WHAT TO WORK ON: Look below for the line containing "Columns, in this" and the line containing "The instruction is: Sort"; repeat exactly those two lines and all lines between them, and nothing else.

PROVIDED DATA:
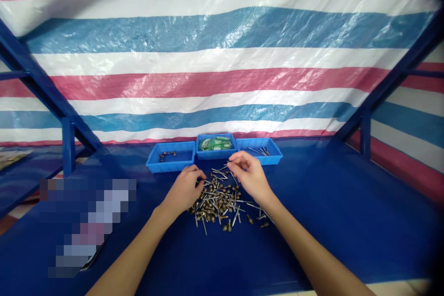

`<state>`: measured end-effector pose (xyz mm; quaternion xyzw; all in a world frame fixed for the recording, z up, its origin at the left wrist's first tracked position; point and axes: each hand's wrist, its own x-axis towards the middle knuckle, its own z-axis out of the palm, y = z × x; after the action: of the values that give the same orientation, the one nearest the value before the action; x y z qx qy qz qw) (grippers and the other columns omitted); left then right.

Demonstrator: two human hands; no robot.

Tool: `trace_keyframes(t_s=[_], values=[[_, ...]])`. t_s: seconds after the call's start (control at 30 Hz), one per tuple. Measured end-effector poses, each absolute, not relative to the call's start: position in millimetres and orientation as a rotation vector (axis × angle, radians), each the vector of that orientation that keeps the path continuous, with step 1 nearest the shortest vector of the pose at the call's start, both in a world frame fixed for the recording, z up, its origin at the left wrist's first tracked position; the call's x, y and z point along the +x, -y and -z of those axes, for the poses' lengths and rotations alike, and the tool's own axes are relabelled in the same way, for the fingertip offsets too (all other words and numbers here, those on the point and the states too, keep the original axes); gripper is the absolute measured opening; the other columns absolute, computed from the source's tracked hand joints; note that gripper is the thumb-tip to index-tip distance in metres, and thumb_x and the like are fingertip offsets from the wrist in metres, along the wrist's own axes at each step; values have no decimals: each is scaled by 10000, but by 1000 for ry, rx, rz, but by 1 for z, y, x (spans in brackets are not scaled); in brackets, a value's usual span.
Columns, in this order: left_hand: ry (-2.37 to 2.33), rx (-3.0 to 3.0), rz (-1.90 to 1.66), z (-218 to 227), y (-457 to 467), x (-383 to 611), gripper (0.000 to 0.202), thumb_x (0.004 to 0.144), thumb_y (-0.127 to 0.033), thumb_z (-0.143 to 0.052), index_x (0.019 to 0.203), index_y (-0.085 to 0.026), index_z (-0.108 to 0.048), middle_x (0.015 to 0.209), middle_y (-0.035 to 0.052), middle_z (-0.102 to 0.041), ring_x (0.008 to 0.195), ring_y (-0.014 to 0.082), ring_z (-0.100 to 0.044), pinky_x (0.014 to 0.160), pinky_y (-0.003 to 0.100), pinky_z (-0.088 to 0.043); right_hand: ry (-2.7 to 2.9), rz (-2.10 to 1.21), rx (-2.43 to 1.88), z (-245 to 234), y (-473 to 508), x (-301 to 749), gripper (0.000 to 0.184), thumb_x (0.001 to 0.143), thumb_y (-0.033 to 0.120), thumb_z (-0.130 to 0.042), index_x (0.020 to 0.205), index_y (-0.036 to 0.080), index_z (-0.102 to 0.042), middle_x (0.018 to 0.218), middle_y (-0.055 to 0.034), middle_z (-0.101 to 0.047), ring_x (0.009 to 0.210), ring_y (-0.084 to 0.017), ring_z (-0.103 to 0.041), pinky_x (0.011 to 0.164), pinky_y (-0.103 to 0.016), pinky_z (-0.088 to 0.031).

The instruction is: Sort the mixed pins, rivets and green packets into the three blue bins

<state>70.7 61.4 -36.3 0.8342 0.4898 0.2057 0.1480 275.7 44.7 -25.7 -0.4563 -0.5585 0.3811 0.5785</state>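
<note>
Our left hand (189,187), fingers curled, is at the left edge of the pile (215,201) of silver pins and brass-coloured fittings on the desk (347,203), and our right hand (251,175), fingertips narrowed, is at its far-right side; we cannot tell whether either holds anything. Farther off lie fittings in the left tray (173,166), a green packet (212,144) in the middle tray (215,154) and pins in the right tray (272,161).

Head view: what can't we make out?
Head view, left hand: any grip, hidden by its own back and fingers.
Head view, right hand: whether it pinches a piece; too small.
Head view, metal pile: exact count; pieces overlap.
Head view, item at left: identity; pixelation covers it.
Head view, green packet: any print; too small.
</note>
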Motion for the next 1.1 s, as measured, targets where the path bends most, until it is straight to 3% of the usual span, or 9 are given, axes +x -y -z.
trace_keyframes(t_s=[0.1,0.27,0.63,0.83,1.1], values=[[-1397,2400,-590,37,-62,71,153,845,-148,-510,790,-189,-648,895,58,-615,924,238,-576,852,374,-450,1583,-776,-1116,30,-39,268,22,791,207,-620,805,194,-631,655,23,-598,585,-115,-538,574,-241,-427],[-1363,2423,-592,37,-60,71,153,861,-146,-487,770,-191,-602,873,50,-598,890,230,-560,843,373,-425,1808,-701,-1165,31,-34,263,90,819,171,-560,795,195,-644,650,19,-606,582,-119,-547,569,-234,-422],[-1314,2337,-764,22,-55,74,129,907,-184,-425,811,-201,-512,868,32,-579,873,214,-544,787,354,-407,1776,-643,-1237,31,-37,267,119,827,213,-583,868,192,-693,725,-9,-684,645,-145,-606,618,-250,-443],[-1168,2251,-1023,14,-53,78,122,943,-226,-431,860,-195,-516,857,22,-554,818,174,-541,753,300,-414,1676,-896,-1224,30,-40,269,333,899,353,-509,652,176,-646,618,-14,-644,565,-133,-565,536,-242,-404],[-1135,2216,-1119,13,-51,79,109,951,-231,-450,883,-197,-527,891,22,-571,825,166,-529,770,297,-402,1379,-1313,-1167,31,-43,271,369,837,478,-582,729,138,-675,593,-22,-628,467,-89,-504,469,-216,-376]])
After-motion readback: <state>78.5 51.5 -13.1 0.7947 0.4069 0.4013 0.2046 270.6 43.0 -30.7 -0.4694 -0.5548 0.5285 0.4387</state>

OUTPUT FOR THIS EXERCISE:
Columns, in this order: left_hand: ry (-2.37 to 2.33), rx (-3.0 to 3.0), rz (-1.90 to 1.66), z (-218 to 227), y (-457 to 467), x (-383 to 611), gripper (0.000 to 0.202), thumb_x (0.004 to 0.144), thumb_y (-0.127 to 0.033), thumb_z (-0.143 to 0.052), index_x (0.019 to 0.203), index_y (-0.085 to 0.026), index_z (-0.108 to 0.048), middle_x (0.015 to 0.209), middle_y (-0.035 to 0.052), middle_z (-0.102 to 0.041), ring_x (0.008 to 0.195), ring_y (-0.014 to 0.082), ring_z (-0.100 to 0.044), pinky_x (0.014 to 0.160), pinky_y (-0.003 to 0.100), pinky_z (-0.088 to 0.043); right_hand: ry (-2.7 to 2.9), rz (-2.10 to 1.21), rx (-2.43 to 1.88), z (-245 to 234), y (-473 to 508), x (-301 to 749), gripper (0.000 to 0.184), thumb_x (0.001 to 0.143), thumb_y (-0.033 to 0.120), thumb_z (-0.130 to 0.042), index_x (0.020 to 0.205), index_y (-0.036 to 0.080), index_z (-0.102 to 0.042), middle_x (0.018 to 0.218), middle_y (-0.055 to 0.034), middle_z (-0.101 to 0.047), ring_x (0.009 to 0.210), ring_y (-0.084 to 0.017), ring_z (-0.103 to 0.041), pinky_x (0.011 to 0.164), pinky_y (-0.103 to 0.016), pinky_z (-0.088 to 0.031).

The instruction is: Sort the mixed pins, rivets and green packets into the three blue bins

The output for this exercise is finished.